== Instructions for the task ==
Write out the data word for word, taking care that no picture is carried over.

== Information provided ==

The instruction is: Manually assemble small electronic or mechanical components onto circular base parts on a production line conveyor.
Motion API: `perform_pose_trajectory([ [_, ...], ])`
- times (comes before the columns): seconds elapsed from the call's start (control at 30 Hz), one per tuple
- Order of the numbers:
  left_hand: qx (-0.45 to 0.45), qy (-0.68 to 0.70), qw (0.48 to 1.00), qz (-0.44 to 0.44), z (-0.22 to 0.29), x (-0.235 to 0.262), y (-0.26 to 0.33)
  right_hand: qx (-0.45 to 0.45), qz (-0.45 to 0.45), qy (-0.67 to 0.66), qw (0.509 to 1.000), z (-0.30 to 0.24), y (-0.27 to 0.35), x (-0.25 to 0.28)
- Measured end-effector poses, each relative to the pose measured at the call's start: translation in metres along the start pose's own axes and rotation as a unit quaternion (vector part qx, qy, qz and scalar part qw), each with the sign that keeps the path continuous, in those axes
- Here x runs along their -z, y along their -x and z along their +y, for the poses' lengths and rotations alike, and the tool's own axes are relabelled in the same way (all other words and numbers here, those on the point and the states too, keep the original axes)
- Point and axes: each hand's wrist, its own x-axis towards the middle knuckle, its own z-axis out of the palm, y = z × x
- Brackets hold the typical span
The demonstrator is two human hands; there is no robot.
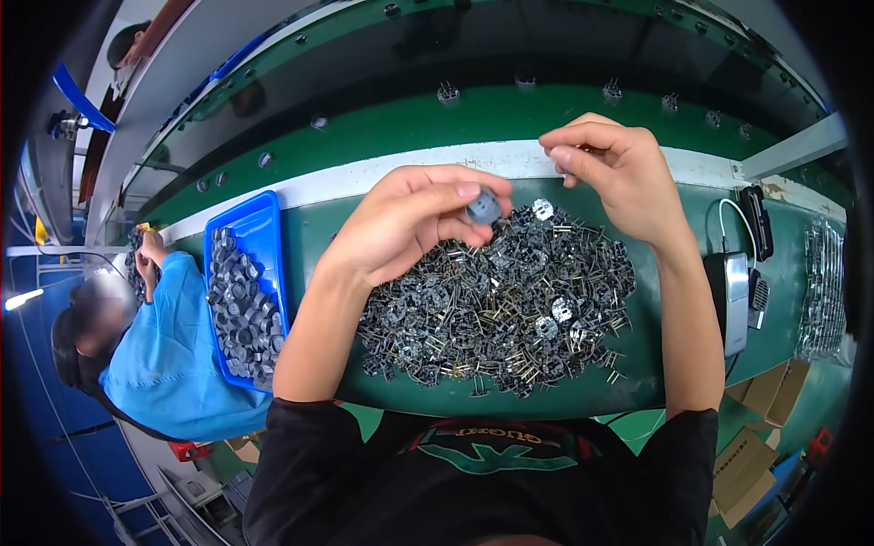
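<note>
My left hand [401, 218] is closed on a small round grey plastic housing [483, 208], with thumb and fingers around its sides. It is held just above the far left part of a big pile of small dark parts with metal pins [492, 314]. My right hand [619, 173] is raised farther back and to the right, over the white ledge [510, 160]. Its thumb and fingertips are pinched together, and whatever may be between them is too small to make out. A few shiny silver discs [562, 309] show among the dark parts.
Left of the pile, a blue tray [264, 218] holds many grey housings [241, 309]. Beyond the ledge, a green conveyor belt [382, 123] carries spaced-out pinned parts [448, 93]. A silver device [736, 300] with a cable lies right. A co-worker in blue [182, 355] sits left.
</note>
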Motion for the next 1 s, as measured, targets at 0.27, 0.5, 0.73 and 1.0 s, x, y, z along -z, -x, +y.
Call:
perform_pose_trajectory([
  [0.27, -0.002, 0.014, 1.000, 0.019, -0.007, -0.007, 0.000, -0.022, 0.033, -0.147, 0.988, -0.026, 0.010, -0.014],
  [0.5, 0.007, -0.074, 0.997, 0.022, -0.012, -0.011, -0.002, 0.024, 0.007, -0.076, 0.997, -0.031, 0.017, -0.029],
  [0.73, 0.002, 0.078, 0.996, 0.045, -0.004, -0.019, -0.005, 0.178, 0.072, -0.001, 0.981, -0.024, 0.013, -0.024],
  [1.0, -0.023, 0.037, 0.997, 0.069, -0.010, -0.017, -0.006, 0.266, 0.095, 0.099, 0.954, -0.032, 0.016, -0.039],
])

== Result of this task ==
The instruction is: Manually assemble small electronic or mechanical components onto circular base parts on a production line conveyor.
Motion API: `perform_pose_trajectory([ [_, ...], ])`
- times (comes before the columns): seconds elapsed from the call's start (control at 30 Hz), one per tuple
- Order of the numbers:
  left_hand: qx (-0.45 to 0.45), qy (-0.68 to 0.70), qw (0.48 to 1.00), qz (-0.44 to 0.44), z (-0.22 to 0.29), x (-0.235 to 0.262), y (-0.26 to 0.33)
  right_hand: qx (-0.45 to 0.45), qz (-0.45 to 0.45), qy (-0.67 to 0.66), qw (0.509 to 1.000), z (-0.30 to 0.24), y (-0.27 to 0.35), x (-0.25 to 0.28)
- Measured end-effector poses, each relative to the pose measured at the call's start: translation in metres along the start pose's own axes and rotation as a unit quaternion (vector part qx, qy, qz and scalar part qw), each with the sign that keeps the path continuous, in those axes
- Here x runs along their -z, y along their -x and z along their +y, for the poses' lengths and rotations alike, and the tool's own axes are relabelled in the same way (all other words and numbers here, those on the point and the states too, keep the original axes)
- Point and axes: each hand's wrist, its own x-axis towards the middle knuckle, its own z-axis out of the palm, y = z × x
- Brackets hold the typical span
The demonstrator is two human hands; there is no robot.
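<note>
My left hand [401, 218] is closed on a small round grey plastic housing [483, 208], with thumb and fingers around its sides. It is held just above the far left part of a big pile of small dark parts with metal pins [492, 314]. My right hand [619, 173] is raised farther back and to the right, over the white ledge [510, 160]. Its thumb and fingertips are pinched together, and whatever may be between them is too small to make out. A few shiny silver discs [562, 309] show among the dark parts.
Left of the pile, a blue tray [264, 218] holds many grey housings [241, 309]. Beyond the ledge, a green conveyor belt [382, 123] carries spaced-out pinned parts [448, 93]. A silver device [736, 300] with a cable lies right. A co-worker in blue [182, 355] sits left.
</note>
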Motion for the next 1 s, as measured, targets at 0.27, 0.5, 0.73 and 1.0 s, x, y, z along -z, -x, +y.
Call:
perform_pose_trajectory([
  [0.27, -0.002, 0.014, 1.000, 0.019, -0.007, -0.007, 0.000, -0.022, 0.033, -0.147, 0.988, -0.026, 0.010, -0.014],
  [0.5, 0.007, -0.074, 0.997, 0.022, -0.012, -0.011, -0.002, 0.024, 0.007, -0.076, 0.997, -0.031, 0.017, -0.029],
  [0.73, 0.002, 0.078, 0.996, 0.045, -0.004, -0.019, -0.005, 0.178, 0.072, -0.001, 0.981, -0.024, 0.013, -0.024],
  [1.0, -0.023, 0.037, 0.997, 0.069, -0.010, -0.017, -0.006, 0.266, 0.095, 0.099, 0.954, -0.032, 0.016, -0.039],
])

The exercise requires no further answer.